By Hannelore Aerts, Data Quality Programme Manager

The amount of health data being generated across care organisations is growing exponentially. These data are collected not only by healthcare professionals, but increasingly also by devices and patients themselves.

Health data are generally collected with the primary goal of providing high-quality patient care. However, they are also often re-used to further improve patient outcomes and to foster innovation; for example to enable personalised medicine, to feed into artificial intelligence algorithms or decision support systems, or to drive clinical research. In parallel, clinical pathways should be constantly monitored to optimise the efficiency of care organisation.

To allow valid and reliable decision making based on health data, it is of utmost importance to ensure the data are of high quality. In this blog article, we describe our take on what constitutes data quality, where to put the threshold for data to be considered of high quality, and how we have formalised this into an assessment framework.

What do we mean with data quality?

There is much international literature proposing a diversity of dimensions and methodologies to describe and measure the complex multidimensional aspects of data quality [1]–[6]. Across studies, little agreement exists about the exact definition and meaning of data quality dimensions. Despite differences in terminology, though, many of the proposed dimensions and solutions aim to address conceptually similar data quality features.
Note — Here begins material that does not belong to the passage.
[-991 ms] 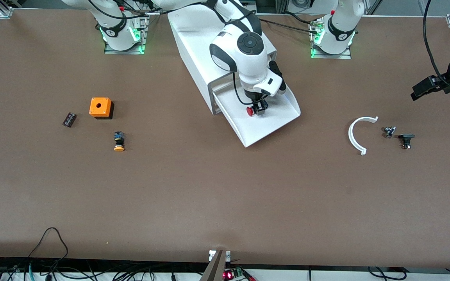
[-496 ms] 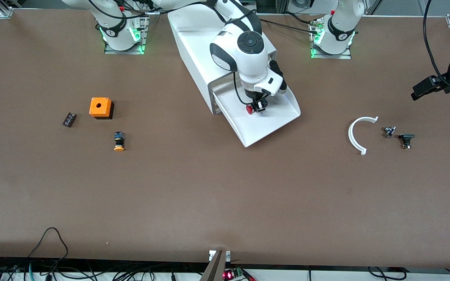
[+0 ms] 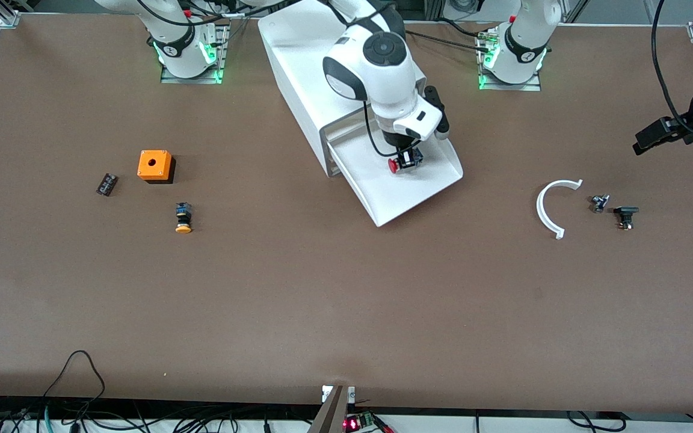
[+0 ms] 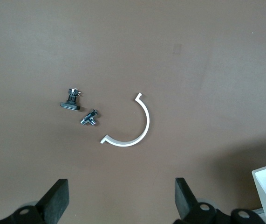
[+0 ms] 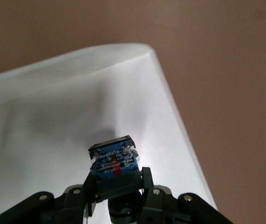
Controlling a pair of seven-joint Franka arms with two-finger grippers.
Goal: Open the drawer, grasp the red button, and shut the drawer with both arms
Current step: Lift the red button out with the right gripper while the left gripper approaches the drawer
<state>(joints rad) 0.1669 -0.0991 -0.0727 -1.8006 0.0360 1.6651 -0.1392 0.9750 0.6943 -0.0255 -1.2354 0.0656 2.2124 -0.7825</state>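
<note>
The white drawer [image 3: 418, 192] stands pulled out of the white box cabinet [image 3: 298, 66] in the front view. My right gripper [image 3: 405, 159] is shut on the red-capped button [image 3: 394, 165] and holds it above the drawer's tray. In the right wrist view the button's black and blue body [image 5: 114, 161] sits between the fingers [image 5: 147, 184], over the white tray [image 5: 53, 121]. My left gripper [image 4: 121, 200] is open and empty in the air at the left arm's end of the table, over bare table beside the white arc.
An orange cube with a hole [image 3: 154, 165], a yellow-capped button [image 3: 183, 218] and a small dark block [image 3: 106, 184] lie toward the right arm's end. A white arc [image 3: 551, 207] and two small black parts [image 3: 599, 202] [image 3: 625, 215] lie toward the left arm's end.
My right gripper has risen with the button and shifted toward the left arm's end, over the drawer. The left arm has not moved.
</note>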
To obtain a consensus on the dimensions of data quality that matter most within the health ecosystem, i~HD has brought together an international, multi-disciplinary team of domain experts in electronic health records, health data quality, assessment methodologies and certification programmes.

Following a review of the existing literature, our data quality task force identified nine frameworks for quality assessment of health data [3], [5]–[12]. From these frameworks, nine data quality dimensions were selected based on iterative discussions that were held during a series of workshops with clinical care, clinical research and ICT leads from 70 European hospitals. The selected data quality dimensions were deemed most important to assess the quality of health data if this data is to be useful for patient care, for organisational learning and for research.

DimensionWhat could go wrong?
CompletenessIf data is incomplete, so will be your findings and insights. Even a single missing piece of information in a medication or allergy list could result in a potentially dangerous treatment being suggested by clinical decision support systems.
ConsistencyWhen data is not entered in the correct format, standard queries will not be able to interpret the information. As a result, these data items will be discarded during the performance of any automated procedure, leaving potentially important knowledge gaps.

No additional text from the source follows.